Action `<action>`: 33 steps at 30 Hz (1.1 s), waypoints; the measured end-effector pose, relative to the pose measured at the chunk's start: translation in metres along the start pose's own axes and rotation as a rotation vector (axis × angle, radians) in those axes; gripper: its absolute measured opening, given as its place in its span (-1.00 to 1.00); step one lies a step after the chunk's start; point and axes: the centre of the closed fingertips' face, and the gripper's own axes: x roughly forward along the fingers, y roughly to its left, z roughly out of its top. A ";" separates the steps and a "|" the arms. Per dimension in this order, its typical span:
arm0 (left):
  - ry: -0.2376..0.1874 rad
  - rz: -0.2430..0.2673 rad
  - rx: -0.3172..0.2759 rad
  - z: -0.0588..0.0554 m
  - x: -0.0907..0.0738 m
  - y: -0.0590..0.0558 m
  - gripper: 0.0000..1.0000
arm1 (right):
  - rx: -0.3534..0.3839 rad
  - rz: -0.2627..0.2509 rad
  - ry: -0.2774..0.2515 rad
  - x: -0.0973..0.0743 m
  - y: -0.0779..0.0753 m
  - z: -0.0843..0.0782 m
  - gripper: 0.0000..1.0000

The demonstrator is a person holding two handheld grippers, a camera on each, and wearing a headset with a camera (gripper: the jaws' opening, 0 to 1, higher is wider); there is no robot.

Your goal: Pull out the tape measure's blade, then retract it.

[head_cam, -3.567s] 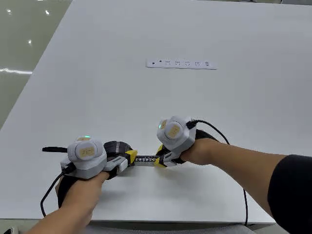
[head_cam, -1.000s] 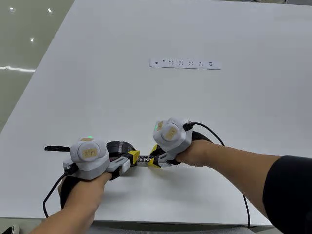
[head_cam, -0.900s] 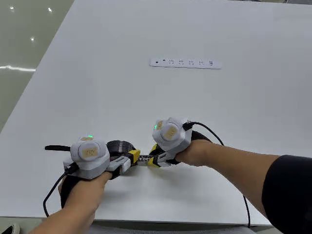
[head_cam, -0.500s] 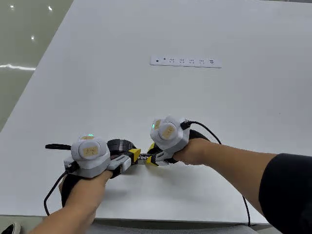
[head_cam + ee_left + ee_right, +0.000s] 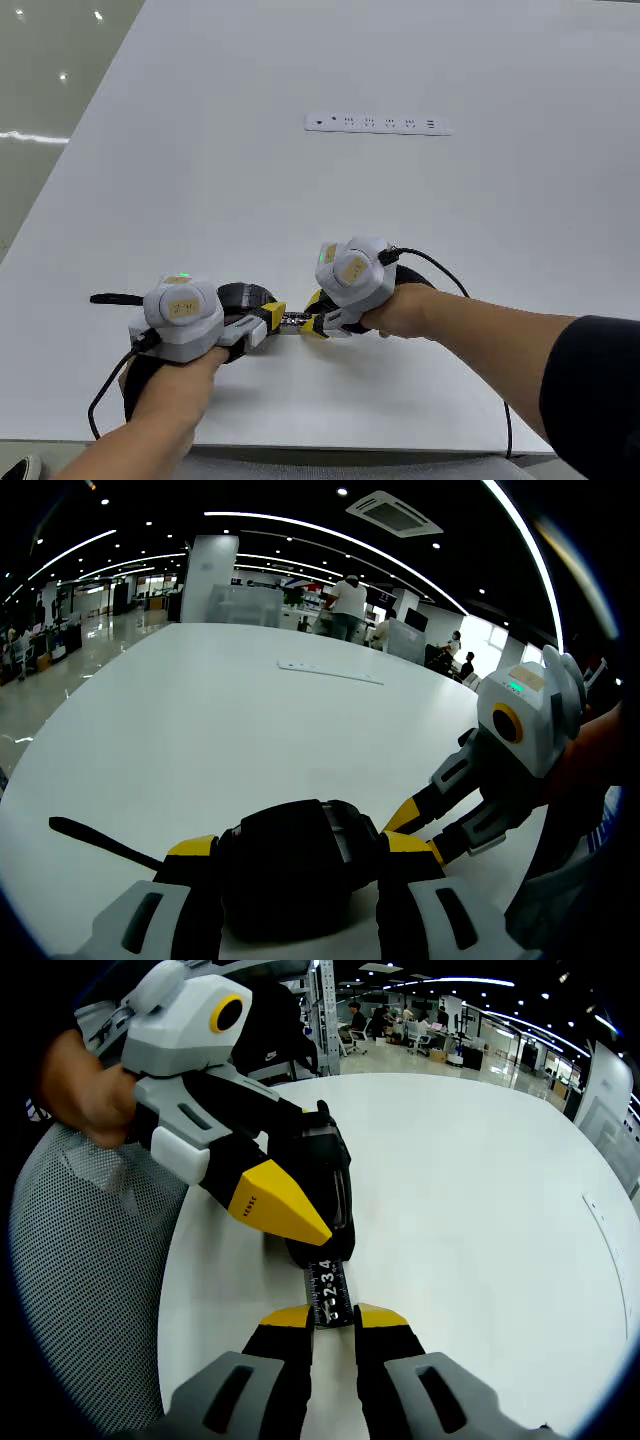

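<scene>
A black tape measure case (image 5: 245, 299) (image 5: 290, 865) (image 5: 322, 1180) rests on the white table (image 5: 300, 180), clamped between the yellow-tipped jaws of my left gripper (image 5: 262, 322) (image 5: 300, 846). A short stretch of numbered blade (image 5: 328, 1286) (image 5: 294, 321) sticks out of the case toward my right gripper (image 5: 312, 315) (image 5: 330, 1316), which is shut on the blade's end. The case's black wrist strap (image 5: 113, 298) (image 5: 100, 842) trails to the left on the table.
A white power strip (image 5: 377, 124) (image 5: 328, 671) lies flat at the far middle of the table. The table's near edge runs just below my hands. A grey mesh chair back (image 5: 80, 1290) is beside the table; people stand far off in the room.
My right gripper has come leftward toward the case since the oldest frame, and the exposed blade has grown shorter. The left gripper has kept its hold on the case.
</scene>
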 end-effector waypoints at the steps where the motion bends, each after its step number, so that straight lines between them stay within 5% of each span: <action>1: 0.001 0.000 0.000 0.000 0.000 0.000 0.15 | -0.003 -0.001 0.000 0.000 0.000 0.000 -0.77; 33: -0.001 -0.013 -0.012 0.000 -0.001 0.000 0.15 | 0.008 0.007 -0.015 0.013 0.001 0.016 -0.79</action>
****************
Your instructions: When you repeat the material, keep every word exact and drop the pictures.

Result of this exercise:
Action `<action>`: 33 steps at 30 Hz (1.1 s), waypoints; the measured end-effector pose, relative to the pose measured at the chunk's start: translation in metres along the start pose's own axes and rotation as a rotation vector (axis × angle, radians) in those axes; gripper: its absolute measured opening, given as its place in its span (-1.00 to 1.00); step one lies a step after the chunk's start; point and axes: the centre of the closed fingertips' face, and the gripper's own axes: x roughly forward along the fingers, y roughly to its left, z roughly out of its top. A ";" separates the steps and a "|" the arms. Per dimension in this order, its typical span:
arm0 (left):
  - ry: -0.2376..0.1874 rad
  - rz: -0.2430..0.2673 rad
  - rx: -0.3172..0.2759 rad
  - z: -0.0588..0.0554 m
  - x: -0.0907..0.0738 m
  - y: -0.0590..0.0558 m
  - gripper: 0.0000..1.0000
arm1 (right):
  - rx: -0.3534..0.3839 rad
  - rz: -0.2627..0.2509 rad
  - ry: -0.2774..0.2515 rad
  - x: -0.0973..0.0743 m
  - y: -0.0779..0.0753 m
  - z: -0.0843..0.0782 m
  - gripper: 0.0000..1.0000

The demonstrator is a person holding two handheld grippers, a camera on each, and wearing a headset with a camera (gripper: the jaws' opening, 0 to 1, higher is wider); there is no robot.

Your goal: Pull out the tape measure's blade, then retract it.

[head_cam, -3.567s] 
[head_cam, -1.000s] 
[head_cam, -0.900s] 
[head_cam, -0.500s] 
[head_cam + ee_left + ee_right, +0.000s] 

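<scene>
A black tape measure case (image 5: 245, 299) (image 5: 290, 865) (image 5: 322, 1180) rests on the white table (image 5: 300, 180), clamped between the yellow-tipped jaws of my left gripper (image 5: 262, 322) (image 5: 300, 846). A short stretch of numbered blade (image 5: 328, 1286) (image 5: 294, 321) sticks out of the case toward my right gripper (image 5: 312, 315) (image 5: 330, 1316), which is shut on the blade's end. The case's black wrist strap (image 5: 113, 298) (image 5: 100, 842) trails to the left on the table.
A white power strip (image 5: 377, 124) (image 5: 328, 671) lies flat at the far middle of the table. The table's near edge runs just below my hands. A grey mesh chair back (image 5: 80, 1290) is beside the table; people stand far off in the room.
My right gripper has come leftward toward the case since the oldest frame, and the exposed blade has grown shorter. The left gripper has kept its hold on the case.
</scene>
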 end-effector waypoints at the steps where the motion bends, each after its step number, so that straight lines between them stay within 5% of each span: <action>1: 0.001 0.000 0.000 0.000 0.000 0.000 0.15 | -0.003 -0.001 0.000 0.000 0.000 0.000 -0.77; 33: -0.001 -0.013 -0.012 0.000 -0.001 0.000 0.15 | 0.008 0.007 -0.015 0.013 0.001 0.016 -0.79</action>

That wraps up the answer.